▶ **Task description**
Each line of the entries below that includes "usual" belongs in your answer.

+ + + + +

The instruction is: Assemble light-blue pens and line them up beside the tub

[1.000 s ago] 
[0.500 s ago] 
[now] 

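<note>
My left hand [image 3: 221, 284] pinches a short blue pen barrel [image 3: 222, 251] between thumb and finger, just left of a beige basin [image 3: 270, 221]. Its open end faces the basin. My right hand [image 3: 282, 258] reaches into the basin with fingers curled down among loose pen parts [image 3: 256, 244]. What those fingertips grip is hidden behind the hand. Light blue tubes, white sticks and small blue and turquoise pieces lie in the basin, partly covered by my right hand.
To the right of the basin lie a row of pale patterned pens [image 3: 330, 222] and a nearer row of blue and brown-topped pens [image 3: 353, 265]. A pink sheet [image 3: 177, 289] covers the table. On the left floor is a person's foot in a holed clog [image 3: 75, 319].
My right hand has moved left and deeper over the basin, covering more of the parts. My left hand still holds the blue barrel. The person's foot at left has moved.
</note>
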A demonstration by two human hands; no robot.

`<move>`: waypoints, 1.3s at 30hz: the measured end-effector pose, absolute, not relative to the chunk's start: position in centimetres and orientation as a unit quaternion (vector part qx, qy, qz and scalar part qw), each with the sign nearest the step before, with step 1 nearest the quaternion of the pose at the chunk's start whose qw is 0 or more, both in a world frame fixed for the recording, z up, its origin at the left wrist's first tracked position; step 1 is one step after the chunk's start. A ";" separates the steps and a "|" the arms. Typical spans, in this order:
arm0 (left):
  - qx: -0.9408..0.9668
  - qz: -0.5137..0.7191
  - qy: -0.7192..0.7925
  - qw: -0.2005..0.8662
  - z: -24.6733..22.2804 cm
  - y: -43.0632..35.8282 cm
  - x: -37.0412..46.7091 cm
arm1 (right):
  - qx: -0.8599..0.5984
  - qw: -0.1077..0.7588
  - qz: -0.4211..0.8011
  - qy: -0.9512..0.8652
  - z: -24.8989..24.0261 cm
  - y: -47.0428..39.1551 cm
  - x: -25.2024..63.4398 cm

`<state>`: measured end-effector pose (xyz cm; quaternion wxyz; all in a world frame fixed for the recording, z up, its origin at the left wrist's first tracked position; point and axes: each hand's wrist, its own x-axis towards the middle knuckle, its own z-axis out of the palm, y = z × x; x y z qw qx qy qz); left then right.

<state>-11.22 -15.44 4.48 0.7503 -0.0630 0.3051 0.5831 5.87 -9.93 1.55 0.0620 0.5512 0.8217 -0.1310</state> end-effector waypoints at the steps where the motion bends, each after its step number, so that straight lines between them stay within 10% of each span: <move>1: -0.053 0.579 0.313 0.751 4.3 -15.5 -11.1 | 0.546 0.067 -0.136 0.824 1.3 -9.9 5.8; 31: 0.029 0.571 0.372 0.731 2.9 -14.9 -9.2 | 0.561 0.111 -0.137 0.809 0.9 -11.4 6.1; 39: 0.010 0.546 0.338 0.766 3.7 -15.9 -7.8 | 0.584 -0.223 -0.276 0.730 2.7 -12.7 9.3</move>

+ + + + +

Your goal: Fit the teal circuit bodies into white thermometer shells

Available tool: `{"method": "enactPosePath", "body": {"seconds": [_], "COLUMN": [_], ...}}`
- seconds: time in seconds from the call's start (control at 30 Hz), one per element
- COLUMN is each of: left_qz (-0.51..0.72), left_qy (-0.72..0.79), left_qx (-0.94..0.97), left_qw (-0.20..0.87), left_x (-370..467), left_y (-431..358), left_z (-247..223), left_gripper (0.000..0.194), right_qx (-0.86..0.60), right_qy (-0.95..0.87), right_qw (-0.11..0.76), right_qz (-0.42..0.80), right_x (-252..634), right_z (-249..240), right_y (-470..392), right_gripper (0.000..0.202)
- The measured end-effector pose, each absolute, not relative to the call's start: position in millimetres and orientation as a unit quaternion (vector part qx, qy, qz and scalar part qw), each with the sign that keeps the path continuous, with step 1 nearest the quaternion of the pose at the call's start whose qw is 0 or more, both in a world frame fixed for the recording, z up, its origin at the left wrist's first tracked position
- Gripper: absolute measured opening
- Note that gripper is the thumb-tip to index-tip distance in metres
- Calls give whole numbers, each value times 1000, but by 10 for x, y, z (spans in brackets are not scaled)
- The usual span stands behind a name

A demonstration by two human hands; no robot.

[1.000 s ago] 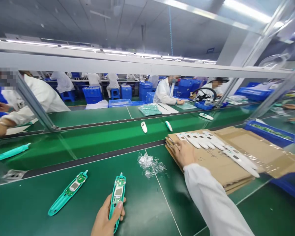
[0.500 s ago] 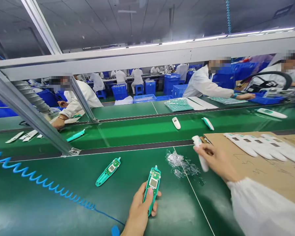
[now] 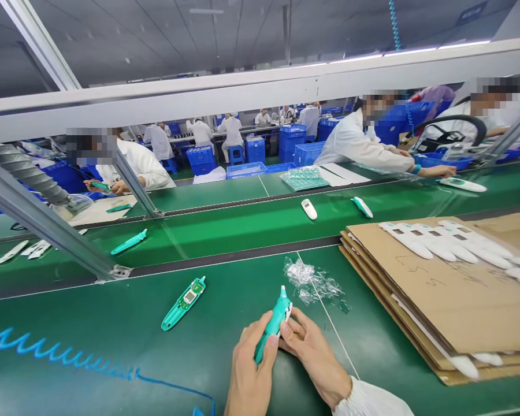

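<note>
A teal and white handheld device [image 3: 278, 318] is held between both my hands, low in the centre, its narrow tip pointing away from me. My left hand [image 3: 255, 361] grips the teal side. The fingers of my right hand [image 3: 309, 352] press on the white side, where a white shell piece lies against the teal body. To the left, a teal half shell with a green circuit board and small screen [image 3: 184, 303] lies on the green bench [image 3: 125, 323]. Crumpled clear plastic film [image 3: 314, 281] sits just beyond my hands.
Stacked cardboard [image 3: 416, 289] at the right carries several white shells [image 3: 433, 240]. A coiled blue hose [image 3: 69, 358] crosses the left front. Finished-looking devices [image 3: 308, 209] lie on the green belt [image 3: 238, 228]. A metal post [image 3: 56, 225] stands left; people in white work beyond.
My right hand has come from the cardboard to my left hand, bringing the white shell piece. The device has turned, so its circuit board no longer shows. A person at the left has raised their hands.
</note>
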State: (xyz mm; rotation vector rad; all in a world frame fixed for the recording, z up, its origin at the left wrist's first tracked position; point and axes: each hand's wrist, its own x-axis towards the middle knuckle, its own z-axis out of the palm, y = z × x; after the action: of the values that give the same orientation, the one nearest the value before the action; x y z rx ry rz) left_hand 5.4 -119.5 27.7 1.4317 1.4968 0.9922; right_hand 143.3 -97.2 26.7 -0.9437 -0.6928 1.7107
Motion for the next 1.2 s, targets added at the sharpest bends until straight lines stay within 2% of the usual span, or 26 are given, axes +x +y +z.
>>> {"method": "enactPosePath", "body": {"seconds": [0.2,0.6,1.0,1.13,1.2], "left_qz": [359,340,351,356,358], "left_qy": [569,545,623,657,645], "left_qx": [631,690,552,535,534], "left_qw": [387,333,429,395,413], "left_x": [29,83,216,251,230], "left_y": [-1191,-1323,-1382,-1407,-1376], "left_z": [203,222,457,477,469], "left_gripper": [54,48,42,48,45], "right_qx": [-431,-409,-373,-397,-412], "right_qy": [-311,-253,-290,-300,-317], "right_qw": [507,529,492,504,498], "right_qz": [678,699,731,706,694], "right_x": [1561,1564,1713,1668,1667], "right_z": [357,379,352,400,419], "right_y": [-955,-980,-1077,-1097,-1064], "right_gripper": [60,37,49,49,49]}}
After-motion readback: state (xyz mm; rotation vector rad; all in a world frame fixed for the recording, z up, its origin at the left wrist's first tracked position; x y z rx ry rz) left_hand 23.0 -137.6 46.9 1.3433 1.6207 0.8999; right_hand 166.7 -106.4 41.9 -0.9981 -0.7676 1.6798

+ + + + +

▶ **Solution below**
- The usual span stands behind a name
Motion for the next 1.2 s, targets added at the sharpest bends until straight lines stay within 2% of the usual span, or 26 are given, axes +x +y +z.

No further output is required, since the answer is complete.